Blasternaut goes down to the fuel chamber to recycle the trash. Here, the player completes equations, at which the machinery of the Number Recycler melts the garbage, freshens it to maximize energy and loads it into the fuel tanks. The player can adjust the numbers and symbols as needed.

===Cave Runner===
Having fueled the tanks, Blasternaut tracks the Trash Alien to a series of caves. By means of a jetpack, he must fly to the surface of the planet in order to reach the villain. Every level of the cave contains a gap with a number or a mathematical expression on both sides, which form a barrier that Blasternaut can only pass through if he bears a number that comes between the two numbers or the numbers that would be formed by solving the expressions (example: if the gap has "3" on one side and "6 + 3" on the other, Blasternaut's number would have to be between three and nine for him to pass through).

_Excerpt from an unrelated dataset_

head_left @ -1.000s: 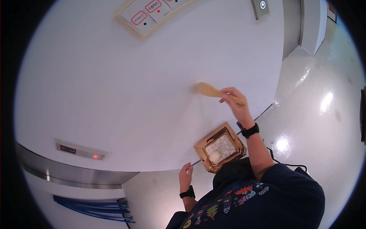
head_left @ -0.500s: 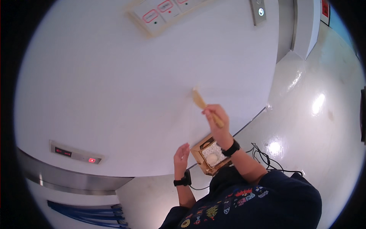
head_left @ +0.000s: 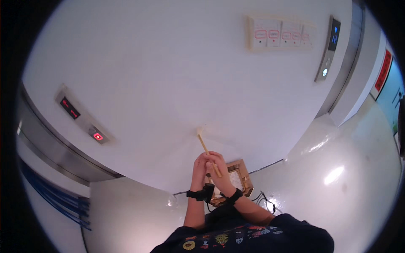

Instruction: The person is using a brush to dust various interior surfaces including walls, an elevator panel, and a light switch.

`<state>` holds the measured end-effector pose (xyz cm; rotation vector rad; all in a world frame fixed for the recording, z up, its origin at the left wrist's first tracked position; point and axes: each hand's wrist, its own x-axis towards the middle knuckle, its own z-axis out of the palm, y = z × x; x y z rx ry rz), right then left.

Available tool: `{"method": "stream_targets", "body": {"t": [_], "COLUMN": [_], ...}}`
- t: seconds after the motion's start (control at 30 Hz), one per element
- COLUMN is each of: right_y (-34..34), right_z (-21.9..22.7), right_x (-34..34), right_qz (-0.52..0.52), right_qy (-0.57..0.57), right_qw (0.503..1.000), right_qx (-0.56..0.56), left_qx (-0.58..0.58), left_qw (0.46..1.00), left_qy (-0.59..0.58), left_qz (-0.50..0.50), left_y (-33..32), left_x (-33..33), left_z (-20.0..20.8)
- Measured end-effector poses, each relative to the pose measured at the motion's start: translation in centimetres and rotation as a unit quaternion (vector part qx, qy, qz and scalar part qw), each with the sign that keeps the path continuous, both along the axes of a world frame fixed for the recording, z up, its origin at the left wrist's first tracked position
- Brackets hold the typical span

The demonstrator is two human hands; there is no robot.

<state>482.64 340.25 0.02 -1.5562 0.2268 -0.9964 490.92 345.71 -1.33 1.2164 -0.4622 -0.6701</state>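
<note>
A thin wooden-handled brush (head_left: 203, 143) points up toward the white wall, its pale tip at or very near the surface. My right hand (head_left: 220, 172) is closed around the handle, and its lower end sticks out below the fingers. Pressed against it, my left hand (head_left: 198, 172) has its fingers bent together at the handle. Both wrists wear black bands. Behind and below my hands sits a brown box (head_left: 249, 182) with whitish grainy filling, partly hidden by my right hand and wrist.
Lift call panels are fixed on the wall at left (head_left: 84, 116) and right (head_left: 328, 50). A row of signs (head_left: 283, 33) hangs at upper right. Black cables (head_left: 268, 205) lie on the shiny floor (head_left: 312, 185) beside the box. Blue tubes (head_left: 55, 194) run at lower left.
My left hand has come in to meet the right at the brush handle. The brush has moved lower and left and turned edge-on. The view has shifted.
</note>
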Motion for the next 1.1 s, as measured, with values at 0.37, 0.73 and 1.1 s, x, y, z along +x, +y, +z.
{"method": "stream_targets", "body": {"t": [0.37,0.73,1.1], "right_y": [1.9,5.6,6.4], "right_z": [1.8,1.2,1.8], "right_x": [0.1,3.4,5.3], "right_qz": [0.165,0.340,0.261], "right_qy": [0.171,0.152,0.192], "right_qw": [0.928,0.911,0.939], "right_qx": [-0.288,-0.175,-0.113], "left_qx": [-0.065,0.040,-0.018], "left_qw": [0.977,0.989,0.952], "left_qy": [0.195,0.124,0.053], "left_qz": [-0.057,0.071,0.301], "left_y": [4.0,10.7,17.6], "left_x": [2.7,4.6,9.1], "left_z": [0.8,2.3,1.0]}}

Large drops of water, which contain an operation followed by a number, form on stalactites that will allow Blasternaut to change his number by implementing the drop's number, through the drop's operation, on his number (example: if the drop reads "+2" than his number will be increased by two). Unless the user is on level one, the caves also contain additional obstacles in the form of bats, spider webs, boulders, and large cave-dwelling aliens. In the corners of each such cave is a treasure chest. The user must answer a problem to open the chest and acquire a weapon to drive off the obstacle (example: a flashlight drives off the bat, scissors cut the spider-web, etc.). A hammer breaks the boulder and bug spray makes the cave alien cough and disappear.

===Math Blaster===
The last Blasternaut's task is to enter the Trash Alien's flying saucer and rescue Spot, who is bound and gagged inside. In order to do this, he must fly through one of four openings in the flying saucer, which contain the answer to a particular problem. He must choose the right answer and reach it before being shot by the Trash Alien's weapons or being struck by flying garbage. In addition, he has limited time before the problem changes. If he is successful, Spot is freed, and the Trash Alien's craft is destroyed, though the Trash Alien escapes.

==Subjects and leveling==
The game features eight different subjects, which are chosen at the start the game. All the problems encountered in the game, except in the "Cave Runner" exercise, will fall into the chosen subject. The subjects are as follows:
- Addition
- Subtraction
- Multiplication
- Division
- Number patterns - instead of featuring traditional equations, "number patterns" provides the user with a series of numbers with one of the numbers missing. The user must identify the pattern to find the missing number (for example, if the problem presented is "5, 10, 15, _, 25", then the missing number is 20).
- Estimation - the user must round numbers to estimate the answer.
- Fractions/decimals/percents - the user must solve problems that involve fractions, decimals and percentages.
- Review features a mix of problems from all the various subjects.

There are also six levels of difficulty, which adjust how hard the problems of the chosen subject are. If the user attempts to change subjects or leveling during the course of a mission, then the game will restart the mission. The various games are available outside the mission for study purposes. When choosing a game for play outside the mission, the user cannot advance through the mission, and if the chosen game is "Math Blaster", the user will not see Spot's rescue.

==Reception==
Math Blaster Episode I: In Search of Spot was rated as one of the top 100 CD-ROM games of 1994 in PC Magazine.